* Problem to work on:
Without the pictures, give the listing below again exactly.

* Data for the task:
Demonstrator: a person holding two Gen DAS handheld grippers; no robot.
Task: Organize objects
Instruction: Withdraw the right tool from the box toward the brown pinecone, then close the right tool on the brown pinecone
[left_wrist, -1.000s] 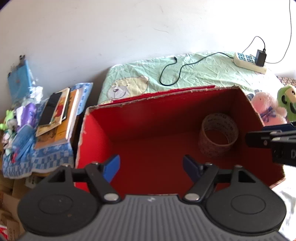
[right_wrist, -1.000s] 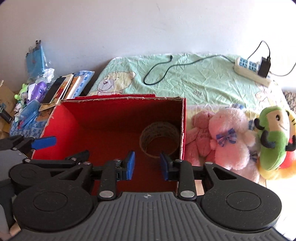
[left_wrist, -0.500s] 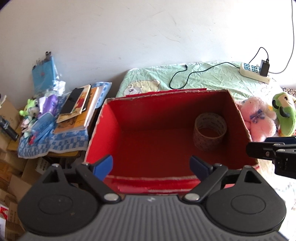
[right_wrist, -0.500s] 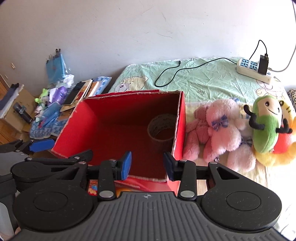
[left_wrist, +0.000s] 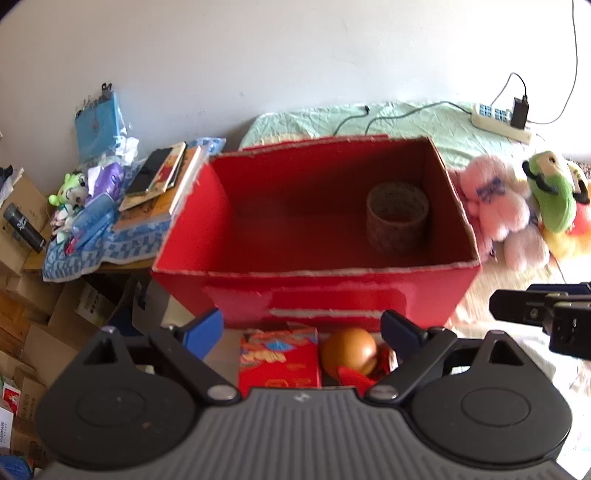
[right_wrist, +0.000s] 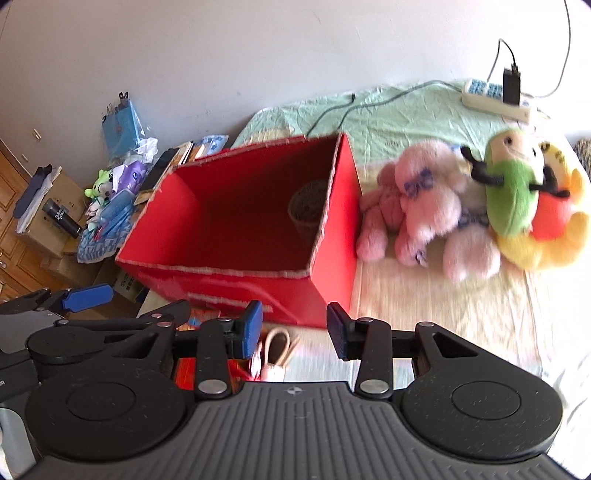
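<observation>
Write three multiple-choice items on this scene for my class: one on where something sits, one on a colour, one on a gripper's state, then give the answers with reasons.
1. Where is the brown roll of packing tape?
A. On the stack of books
B. Inside the open red cardboard box, near its right wall
C. Between the plush toys

2. What colour is the bow on the pink plush bear?
A. Red
B. Yellow
C. Blue-purple

3. How is the left gripper?
A. Open, holding nothing
B. Shut on the orange ball
C. Shut on the red packet

Answers:
1 B: the left wrist view shows the roll standing on the box floor by the right wall.
2 C: the bow on the bear's chest is blue-purple.
3 A: its blue pads stand wide apart, and nothing sits between them.
</observation>
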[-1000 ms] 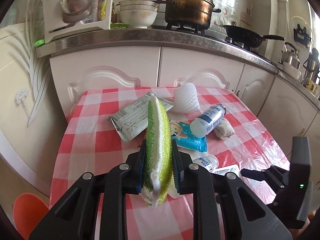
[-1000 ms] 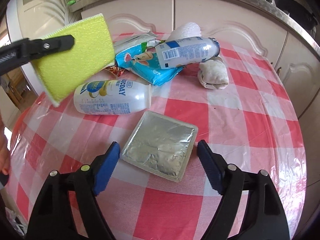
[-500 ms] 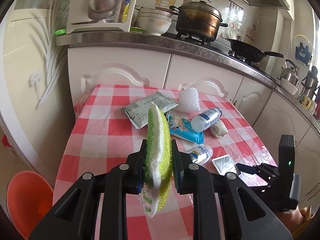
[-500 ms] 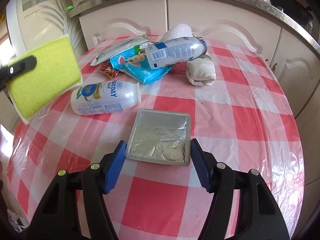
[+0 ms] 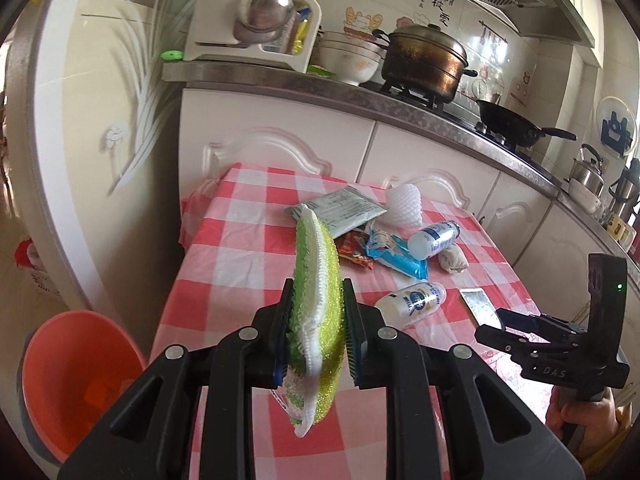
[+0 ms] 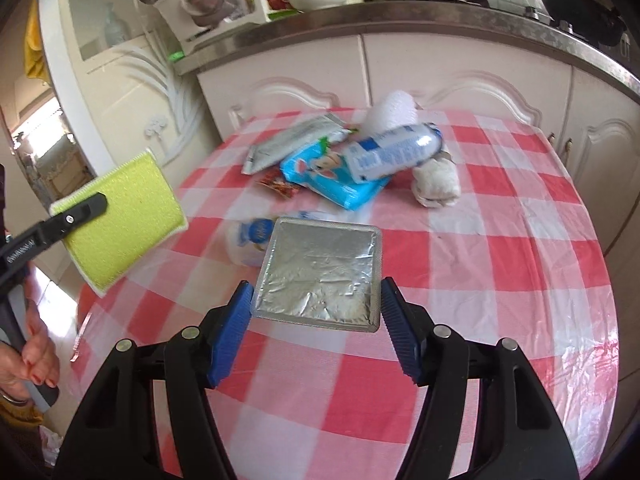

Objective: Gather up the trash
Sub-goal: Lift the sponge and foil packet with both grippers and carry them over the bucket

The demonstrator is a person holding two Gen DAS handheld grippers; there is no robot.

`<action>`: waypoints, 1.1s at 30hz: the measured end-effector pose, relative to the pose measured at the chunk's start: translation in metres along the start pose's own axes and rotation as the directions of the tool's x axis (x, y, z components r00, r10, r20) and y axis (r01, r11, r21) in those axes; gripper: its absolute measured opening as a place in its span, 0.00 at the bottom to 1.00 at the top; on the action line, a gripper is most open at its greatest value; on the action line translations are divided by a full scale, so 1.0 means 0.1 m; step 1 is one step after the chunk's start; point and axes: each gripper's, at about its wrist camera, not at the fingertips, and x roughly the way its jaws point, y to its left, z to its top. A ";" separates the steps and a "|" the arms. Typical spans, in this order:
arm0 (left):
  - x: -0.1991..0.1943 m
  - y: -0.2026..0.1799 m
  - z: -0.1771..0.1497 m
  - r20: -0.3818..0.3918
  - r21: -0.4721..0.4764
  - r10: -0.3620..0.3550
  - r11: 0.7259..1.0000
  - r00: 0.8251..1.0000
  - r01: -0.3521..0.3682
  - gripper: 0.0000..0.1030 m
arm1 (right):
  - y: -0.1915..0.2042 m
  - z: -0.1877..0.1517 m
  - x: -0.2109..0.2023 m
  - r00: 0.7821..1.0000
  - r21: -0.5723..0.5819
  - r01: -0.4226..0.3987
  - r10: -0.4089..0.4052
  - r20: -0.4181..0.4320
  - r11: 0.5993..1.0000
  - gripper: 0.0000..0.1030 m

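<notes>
My left gripper (image 5: 316, 304) is shut on a green and white sponge (image 5: 316, 280), held above the near left edge of the checked table (image 5: 240, 248); the sponge also shows in the right wrist view (image 6: 124, 216). My right gripper (image 6: 316, 300) is shut on a square silver foil packet (image 6: 320, 276), lifted off the cloth; the packet shows edge-on in the left wrist view (image 5: 480, 306). On the table lie two white bottles (image 5: 412, 300) (image 5: 434, 238), a blue wrapper (image 5: 394, 254), a grey pouch (image 5: 340, 212), a red wrapper (image 5: 354, 254), a foam net (image 5: 404, 204) and a crumpled tissue (image 5: 452, 260).
An orange bin (image 5: 76, 376) stands on the floor at the table's left. White cabinets (image 5: 280, 136) and a counter with a pot (image 5: 424, 60), bowls and a wok (image 5: 512, 124) run behind the table. A hand (image 6: 36, 352) holds the left gripper's handle.
My right gripper has shut on the foil packet and lifted it from the table. My left gripper has pulled back and up with the sponge, bringing the orange bin into view.
</notes>
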 end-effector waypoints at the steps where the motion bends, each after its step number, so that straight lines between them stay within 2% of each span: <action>1: -0.04 0.04 -0.01 0.006 -0.007 0.006 1.000 1.000 -0.006 0.23 | 0.07 0.02 -0.02 1.000 -0.011 -0.015 0.015 0.004 1.000 0.63; 9: -0.40 0.39 -0.05 0.046 -0.055 0.074 0.996 0.996 -0.072 0.23 | 0.68 0.14 -0.03 0.992 -0.131 -0.127 0.128 0.004 0.983 0.63; 15: -0.65 0.80 -0.14 0.050 -0.108 0.168 0.981 0.985 -0.162 0.23 | 1.22 0.24 0.11 0.974 -0.225 -0.225 0.223 -0.035 0.948 0.63; 25: -0.86 1.55 -0.46 -0.009 -0.235 0.310 0.924 0.951 -0.303 0.23 | 2.30 0.26 0.51 0.925 -0.426 -0.379 0.357 -0.133 0.822 0.63; 30: -0.81 1.82 -0.60 -0.052 -0.278 0.337 0.899 0.940 -0.338 0.23 | 2.69 0.26 0.75 0.905 -0.486 -0.424 0.382 -0.188 0.765 0.63; 33: -0.75 1.96 -0.70 -0.079 -0.297 0.344 0.888 0.936 -0.352 0.23 | 2.86 0.23 0.92 0.900 -0.518 -0.434 0.378 -0.216 0.737 0.63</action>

* Answer space:
Demonstrator: a person holding two Gen DAS handheld grippers; no robot.
Task: Organize objects
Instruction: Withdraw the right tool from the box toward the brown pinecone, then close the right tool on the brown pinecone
[left_wrist, -1.000s] 
[right_wrist, -1.000s] 
[left_wrist, -0.500s] 
[right_wrist, -0.500s] 
[left_wrist, +0.000s] 
[right_wrist, +0.000s] 
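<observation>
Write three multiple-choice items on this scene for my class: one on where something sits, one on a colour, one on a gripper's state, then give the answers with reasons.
1. Where is the brown roll of packing tape?
A. On the stack of books
B. Inside the open red cardboard box, near its right wall
C. Between the plush toys

2. What colour is the bow on the pink plush bear?
A. Red
B. Yellow
C. Blue-purple

3. How is the left gripper?
A. Open, holding nothing
B. Shut on the orange ball
C. Shut on the red packet

Answers:
1 B: the left wrist view shows the roll standing on the box floor by the right wall.
2 C: the bow on the bear's chest is blue-purple.
3 A: its blue pads stand wide apart, and nothing sits between them.
</observation>
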[-1000 ms] 
[-1000 ms] 
[-500 ms] 
[-500 ms] 
[+0 ms] 
[+0 ms] 

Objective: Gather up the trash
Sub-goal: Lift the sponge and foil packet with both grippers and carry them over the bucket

The demonstrator is a person holding two Gen DAS handheld grippers; there is no robot.

`<action>`: waypoints, 1.1s at 30hz: the measured end-effector pose, relative to the pose measured at the chunk's start: translation in metres along the start pose's own axes and rotation as the directions of the tool's x axis (x, y, z components r00, r10, r20) and y axis (r01, r11, r21) in those axes; gripper: its absolute measured opening as a place in its span, 0.00 at the bottom to 1.00 at the top; on the action line, a gripper is most open at its greatest value; on the action line translations are divided by a full scale, so 1.0 means 0.1 m; step 1 is one step after the chunk's start; point and axes: each gripper's, at about its wrist camera, not at the fingertips, and x roughly the way its jaws point, y to its left, z to its top. A ";" separates the steps and a "|" the arms. Typical spans, in this order:
arm0 (left):
  - x: -0.1991..0.1943 m
  - y: -0.2026..0.1799 m
  - z: -0.1771..0.1497 m
  - r20: -0.3818..0.3918
  - r21: -0.4721..0.4764
  - r10: -0.3620..0.3550
  - r11: 0.7259..1.0000
  - r00: 0.8251..1.0000
  - r01: -0.3521..0.3682
  - gripper: 0.0000..0.1030 m
arm1 (right):
  - y: -0.1915..0.2042 m
  - z: -0.1877..0.1517 m
  - x: -0.2109..0.2023 m
  - r00: 0.7821..1.0000
  - r21: -0.5723..0.5819
  - r01: -0.4226..0.3987
  - r10: -0.4089..0.4052
  - r20: -0.4181..0.4320
  - r11: 0.5993..1.0000
  - gripper: 0.0000..0.1030 m

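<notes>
My left gripper (image 5: 316, 304) is shut on a green and white sponge (image 5: 316, 280), held above the near left edge of the checked table (image 5: 240, 248); the sponge also shows in the right wrist view (image 6: 124, 216). My right gripper (image 6: 316, 300) is shut on a square silver foil packet (image 6: 320, 276), lifted off the cloth; the packet shows edge-on in the left wrist view (image 5: 480, 306). On the table lie two white bottles (image 5: 412, 300) (image 5: 434, 238), a blue wrapper (image 5: 394, 254), a grey pouch (image 5: 340, 212), a red wrapper (image 5: 354, 254), a foam net (image 5: 404, 204) and a crumpled tissue (image 5: 452, 260).
An orange bin (image 5: 76, 376) stands on the floor at the table's left. White cabinets (image 5: 280, 136) and a counter with a pot (image 5: 424, 60), bowls and a wok (image 5: 512, 124) run behind the table. A hand (image 6: 36, 352) holds the left gripper's handle.
My right gripper has shut on the foil packet and lifted it from the table. My left gripper has pulled back and up with the sponge, bringing the orange bin into view.
</notes>
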 end-effector waypoints at the steps where the motion bends, each after its step number, so that straight lines between them stay within 2% of each span: <action>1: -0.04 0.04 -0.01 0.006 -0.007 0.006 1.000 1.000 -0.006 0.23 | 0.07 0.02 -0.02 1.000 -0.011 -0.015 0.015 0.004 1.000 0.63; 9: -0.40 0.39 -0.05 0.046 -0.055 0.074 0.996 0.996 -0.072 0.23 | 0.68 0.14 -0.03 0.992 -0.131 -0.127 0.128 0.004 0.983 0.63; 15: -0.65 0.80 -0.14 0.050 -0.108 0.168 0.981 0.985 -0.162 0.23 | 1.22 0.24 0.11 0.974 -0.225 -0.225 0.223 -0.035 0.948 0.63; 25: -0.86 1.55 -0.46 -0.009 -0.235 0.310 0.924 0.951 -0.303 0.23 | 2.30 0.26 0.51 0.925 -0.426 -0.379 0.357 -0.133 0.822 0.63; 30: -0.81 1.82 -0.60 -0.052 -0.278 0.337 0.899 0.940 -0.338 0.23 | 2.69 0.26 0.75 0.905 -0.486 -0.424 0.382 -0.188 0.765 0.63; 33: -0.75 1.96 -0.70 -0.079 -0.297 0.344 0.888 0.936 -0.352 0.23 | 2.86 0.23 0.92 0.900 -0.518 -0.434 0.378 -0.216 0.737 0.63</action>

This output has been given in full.